Tags: Education, Featured Article, Featured Article, In This Issue, Parenting
Football games, academic competitions, school dances – these are important events in a child's life. While these opportunities are readily available to children in public and private schools, they're not necessarily part of the package for homeschooled students. That doesn't mean these opportunities don't exist; it just requires parents be a bit more proactive to find these types of social activities.
If you're an Indianapolis parent who homeschools, or is considering homeschooling, here's some ideas for getting your children in on the fun.
"One of the biggest areas of concern for homeschooled kids is missing out on the opportunity to participate in organized sports," says Shawn Moore, principal at Indianapolis' Northpoint, a school that offers classes two days a week to homeschooled students. While Northpoint itself offers students a selection of varsity sports, Moore says homeschooled kids can also take advantage of community leagues and offerings at organizations like the YMCA.
Spelling bees, debate team, science fairs…all are a quintessential part of the school experience, and many parents might be concerned their homeschooled kids are missing out. "Don't be," says Steph Black, director of Indy Homeschool, an online community for families in the Indianapolis area. "Many national competitions are open to homeschoolers as well. Scripps National Spelling Bee and Science Olympiad are two of the many choices available."
In addition, with the number of homeschooled students steadily growing, opportunities geared for them are increasing as well. Explains Moore: "Homeschool is becoming more and more popular, and considered an option for families that may not have thought of this option before. This is creating more students out there to compete with."
Ah, the dreaded class presentation – a vivid memory among many students. Don't worry – your homeschooled kid can have plenty of opportunities to face his peers.
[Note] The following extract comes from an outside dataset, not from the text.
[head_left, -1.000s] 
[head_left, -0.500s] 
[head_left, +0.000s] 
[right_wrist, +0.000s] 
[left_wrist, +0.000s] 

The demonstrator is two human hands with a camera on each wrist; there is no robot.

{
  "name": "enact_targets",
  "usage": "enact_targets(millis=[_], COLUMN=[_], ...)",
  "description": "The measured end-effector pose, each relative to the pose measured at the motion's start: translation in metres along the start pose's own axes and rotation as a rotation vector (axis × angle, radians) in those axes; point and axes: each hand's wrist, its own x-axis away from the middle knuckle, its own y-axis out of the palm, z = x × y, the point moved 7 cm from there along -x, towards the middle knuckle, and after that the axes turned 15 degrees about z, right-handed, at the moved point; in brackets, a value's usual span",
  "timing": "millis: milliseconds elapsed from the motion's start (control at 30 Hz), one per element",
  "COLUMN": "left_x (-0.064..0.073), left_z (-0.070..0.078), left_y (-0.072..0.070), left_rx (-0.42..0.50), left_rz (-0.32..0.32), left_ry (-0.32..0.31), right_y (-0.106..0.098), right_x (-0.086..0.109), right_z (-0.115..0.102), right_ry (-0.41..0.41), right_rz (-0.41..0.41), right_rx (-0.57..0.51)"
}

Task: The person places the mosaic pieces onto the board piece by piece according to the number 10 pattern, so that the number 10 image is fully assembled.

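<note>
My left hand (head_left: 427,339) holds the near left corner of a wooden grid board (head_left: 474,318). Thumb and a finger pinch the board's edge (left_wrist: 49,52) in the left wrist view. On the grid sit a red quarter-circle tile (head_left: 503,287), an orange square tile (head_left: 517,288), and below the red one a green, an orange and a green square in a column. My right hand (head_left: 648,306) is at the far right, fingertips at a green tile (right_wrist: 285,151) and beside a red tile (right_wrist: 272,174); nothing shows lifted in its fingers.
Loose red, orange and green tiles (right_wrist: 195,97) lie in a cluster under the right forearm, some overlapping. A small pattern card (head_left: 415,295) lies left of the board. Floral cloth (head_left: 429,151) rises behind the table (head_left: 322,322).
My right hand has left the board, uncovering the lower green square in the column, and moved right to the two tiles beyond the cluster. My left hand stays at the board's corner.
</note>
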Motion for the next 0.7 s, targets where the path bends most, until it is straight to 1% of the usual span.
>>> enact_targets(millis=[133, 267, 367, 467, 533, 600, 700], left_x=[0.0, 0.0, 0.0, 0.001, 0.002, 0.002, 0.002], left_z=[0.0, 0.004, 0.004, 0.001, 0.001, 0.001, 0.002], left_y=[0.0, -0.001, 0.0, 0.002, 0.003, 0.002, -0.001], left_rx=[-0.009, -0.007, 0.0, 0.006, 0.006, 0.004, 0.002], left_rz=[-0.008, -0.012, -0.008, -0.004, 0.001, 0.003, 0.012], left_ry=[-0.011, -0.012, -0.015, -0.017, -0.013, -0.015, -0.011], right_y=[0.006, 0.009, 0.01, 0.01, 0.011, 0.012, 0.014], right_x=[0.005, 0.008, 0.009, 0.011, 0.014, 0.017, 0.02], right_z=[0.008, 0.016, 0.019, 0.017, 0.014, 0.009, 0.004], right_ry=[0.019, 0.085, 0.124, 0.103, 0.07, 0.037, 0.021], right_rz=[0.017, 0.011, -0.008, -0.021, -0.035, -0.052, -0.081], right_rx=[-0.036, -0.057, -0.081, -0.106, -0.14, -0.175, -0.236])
If your child enrolls in part-time classes, he or she will probably give many presentations. In fact, this "blended" route is becoming very popular with homeschoolers, allowing them to mix homeschool with more traditional classes.
Moore adds that local clubs exist that gather to work on public speaking skills. "These mainly meet at libraries and are usually on a bi-weekly basis or once a month." Check with your local library for class listings.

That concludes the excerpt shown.